Dataset extract:
[Start of Attachment]

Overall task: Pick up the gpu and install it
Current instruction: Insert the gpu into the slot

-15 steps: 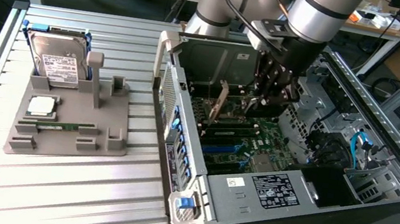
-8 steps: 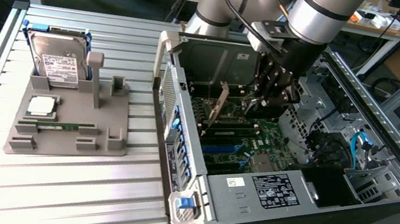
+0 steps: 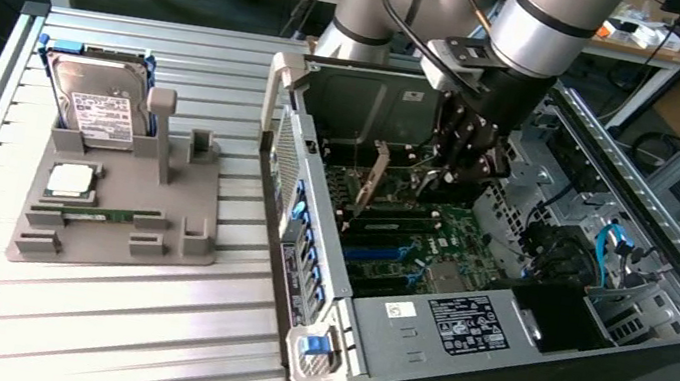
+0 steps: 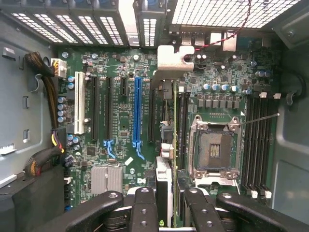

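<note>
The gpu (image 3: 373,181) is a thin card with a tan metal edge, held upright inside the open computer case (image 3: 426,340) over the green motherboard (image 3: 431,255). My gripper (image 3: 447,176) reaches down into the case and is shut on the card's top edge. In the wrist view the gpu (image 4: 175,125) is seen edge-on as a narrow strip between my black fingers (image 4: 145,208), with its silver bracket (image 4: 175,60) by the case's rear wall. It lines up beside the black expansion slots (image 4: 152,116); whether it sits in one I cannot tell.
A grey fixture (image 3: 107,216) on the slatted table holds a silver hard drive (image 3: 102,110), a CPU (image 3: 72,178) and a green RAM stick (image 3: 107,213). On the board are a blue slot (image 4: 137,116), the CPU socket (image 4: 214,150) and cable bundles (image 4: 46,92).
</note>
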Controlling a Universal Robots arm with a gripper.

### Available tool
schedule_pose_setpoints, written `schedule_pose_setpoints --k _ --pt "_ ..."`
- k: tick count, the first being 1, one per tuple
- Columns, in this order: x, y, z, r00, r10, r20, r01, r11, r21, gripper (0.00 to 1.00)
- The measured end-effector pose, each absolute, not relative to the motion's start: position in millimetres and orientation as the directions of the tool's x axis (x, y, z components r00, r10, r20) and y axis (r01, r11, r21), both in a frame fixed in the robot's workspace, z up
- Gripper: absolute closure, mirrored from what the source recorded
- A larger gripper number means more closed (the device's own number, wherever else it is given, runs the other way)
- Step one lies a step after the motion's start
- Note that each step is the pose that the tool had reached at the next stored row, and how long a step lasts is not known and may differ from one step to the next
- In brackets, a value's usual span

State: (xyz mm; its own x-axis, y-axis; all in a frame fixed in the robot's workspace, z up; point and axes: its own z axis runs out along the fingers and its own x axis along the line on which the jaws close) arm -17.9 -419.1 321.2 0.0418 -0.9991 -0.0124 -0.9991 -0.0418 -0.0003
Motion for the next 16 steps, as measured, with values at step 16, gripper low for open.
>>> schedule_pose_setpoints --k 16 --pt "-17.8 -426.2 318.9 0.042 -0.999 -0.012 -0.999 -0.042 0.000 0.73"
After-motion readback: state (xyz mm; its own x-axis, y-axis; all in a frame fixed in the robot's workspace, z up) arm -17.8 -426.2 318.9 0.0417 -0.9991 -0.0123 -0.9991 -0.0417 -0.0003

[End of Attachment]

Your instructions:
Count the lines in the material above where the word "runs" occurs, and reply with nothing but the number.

Written solution:
2